▸ EXERCISE DESCRIPTION: Only the lines from the top of the records below through the line containing "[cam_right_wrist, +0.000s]" should be printed, exactly and without pictures.

***

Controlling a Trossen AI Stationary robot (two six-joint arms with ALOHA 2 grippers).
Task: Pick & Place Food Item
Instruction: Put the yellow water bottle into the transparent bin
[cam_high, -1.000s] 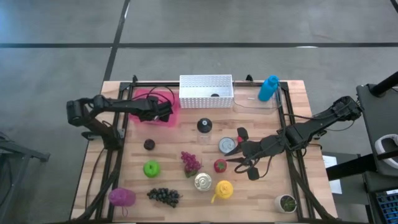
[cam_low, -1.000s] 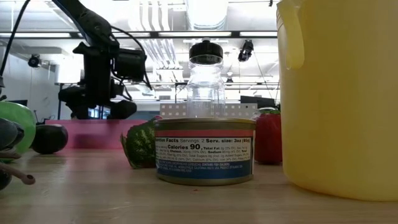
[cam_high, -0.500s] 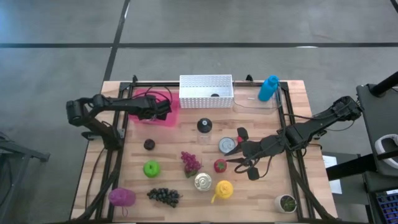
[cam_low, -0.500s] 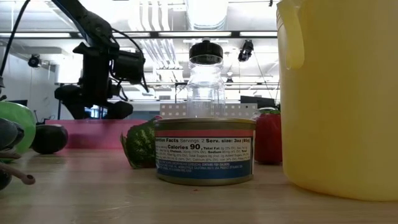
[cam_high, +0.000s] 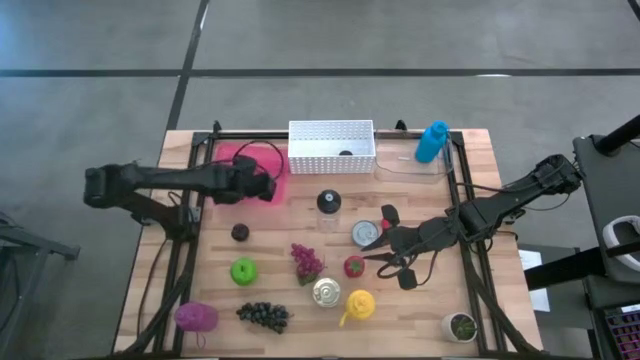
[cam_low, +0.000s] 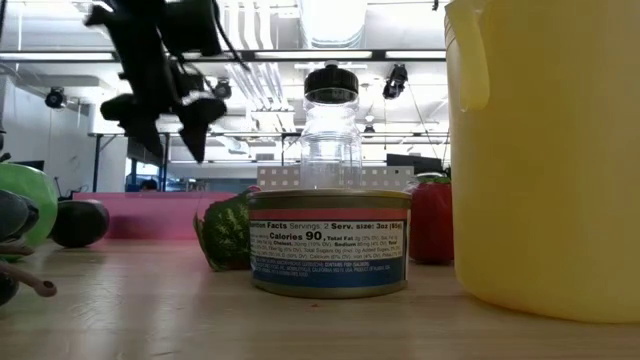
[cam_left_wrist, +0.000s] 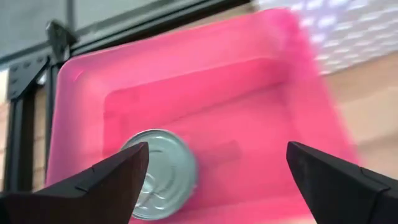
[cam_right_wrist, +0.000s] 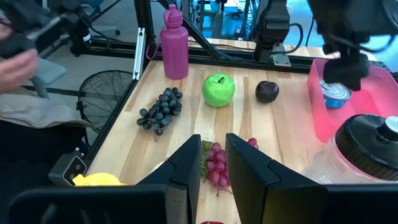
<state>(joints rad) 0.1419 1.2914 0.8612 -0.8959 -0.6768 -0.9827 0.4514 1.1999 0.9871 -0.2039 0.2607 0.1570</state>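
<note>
Left gripper (cam_low: 160, 125) spread, empty, above pink bin (cam_high: 262, 190) | tin can (cam_left_wrist: 160, 173) lying inside bin | right gripper (cam_high: 385, 245) parted, idle beside strawberry (cam_high: 354, 266)

A small silver can (cam_left_wrist: 160, 174) lies upright in the pink bin (cam_left_wrist: 261, 81) — flat lid up, resting on the bin's floor near one corner. The bin sits at the worktop's far edge, left of centre — just beside the white basket.

The yellow jug (cam_low: 545, 150) is cut off at the low view's right edge. The white basket (cam_left_wrist: 348, 25) is blurred in the upper right.
</note>
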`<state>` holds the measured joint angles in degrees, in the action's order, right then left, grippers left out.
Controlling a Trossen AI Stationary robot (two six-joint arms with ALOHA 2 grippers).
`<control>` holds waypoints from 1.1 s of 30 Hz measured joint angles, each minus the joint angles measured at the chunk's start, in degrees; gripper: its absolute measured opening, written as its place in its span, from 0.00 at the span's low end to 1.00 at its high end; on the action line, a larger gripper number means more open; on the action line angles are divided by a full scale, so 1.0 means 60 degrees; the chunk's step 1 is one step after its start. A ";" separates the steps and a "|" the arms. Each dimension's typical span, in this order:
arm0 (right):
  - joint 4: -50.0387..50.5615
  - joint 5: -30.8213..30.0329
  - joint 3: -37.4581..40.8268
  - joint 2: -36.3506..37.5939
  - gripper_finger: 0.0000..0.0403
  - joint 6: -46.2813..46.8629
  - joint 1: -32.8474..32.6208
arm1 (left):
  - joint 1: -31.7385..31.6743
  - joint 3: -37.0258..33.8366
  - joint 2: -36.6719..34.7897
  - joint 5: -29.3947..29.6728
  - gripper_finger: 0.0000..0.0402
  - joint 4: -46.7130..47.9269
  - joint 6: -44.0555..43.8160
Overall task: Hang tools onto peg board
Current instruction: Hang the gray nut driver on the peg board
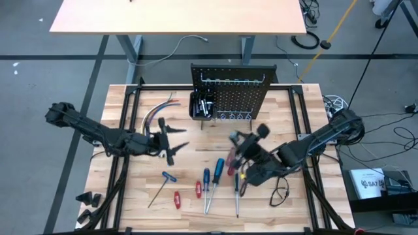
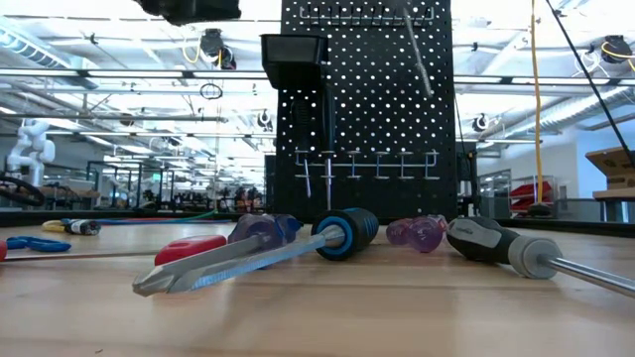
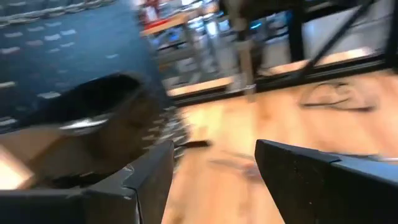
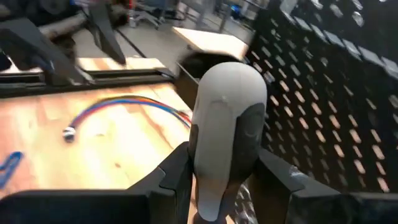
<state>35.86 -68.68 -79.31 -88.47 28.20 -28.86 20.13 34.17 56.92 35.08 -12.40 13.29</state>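
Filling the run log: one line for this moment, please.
left gripper: open, empty | right gripper: shut on grey-handled tool | peg board: ahead

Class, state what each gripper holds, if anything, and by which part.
Right gripper clamps a grey-and-black tool handle near its lower end. Left gripper is open, holding nothing.

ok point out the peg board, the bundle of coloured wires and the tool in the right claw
peg board (image 1: 241, 91): high view, on its perforated panel.
bundle of coloured wires (image 1: 155, 112): high view, mid-bundle.
grey-handled tool (image 4: 227, 124): right wrist view, on the handle's rounded end, between the right claw's fingers.
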 joint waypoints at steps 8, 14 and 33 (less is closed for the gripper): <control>-0.3752 0.1169 0.4492 0.2958 0.28 0.0753 0.0939 | -0.2094 -0.0475 -0.0066 -0.1400 0.58 0.0938 -0.0463; -1.0931 0.4183 0.7013 0.3636 0.28 -0.3349 0.2878 | -0.3564 -0.1126 -0.0064 -0.3036 0.58 0.0132 -0.0903; -1.4135 0.5464 0.7180 0.2071 0.28 -0.5800 0.5005 | -0.5639 -0.1137 -0.0092 -0.6222 0.58 -0.1293 0.0121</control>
<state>-48.96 -35.89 -36.23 -76.04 -6.60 1.17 -13.71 27.35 56.37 -2.25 -20.16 14.02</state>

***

▸ EXERCISE RESULT:
Controlling a Trossen AI Stationary robot (two six-joint arms with ALOHA 2 grippers).
Task: Pick & Place Food Item
Instruction: Put the yellow water bottle into the transparent bin
[cam_high, -1.000s] 
[cam_low, -1.000s] 
[cam_high, -0.500s] 
[cam_low, -0.500s] 
[cam_high, +0.000s] 
[cam_low, +0.000s] 
[cam_left_wrist, +0.000s] 
[cam_right_wrist, +0.000s] 

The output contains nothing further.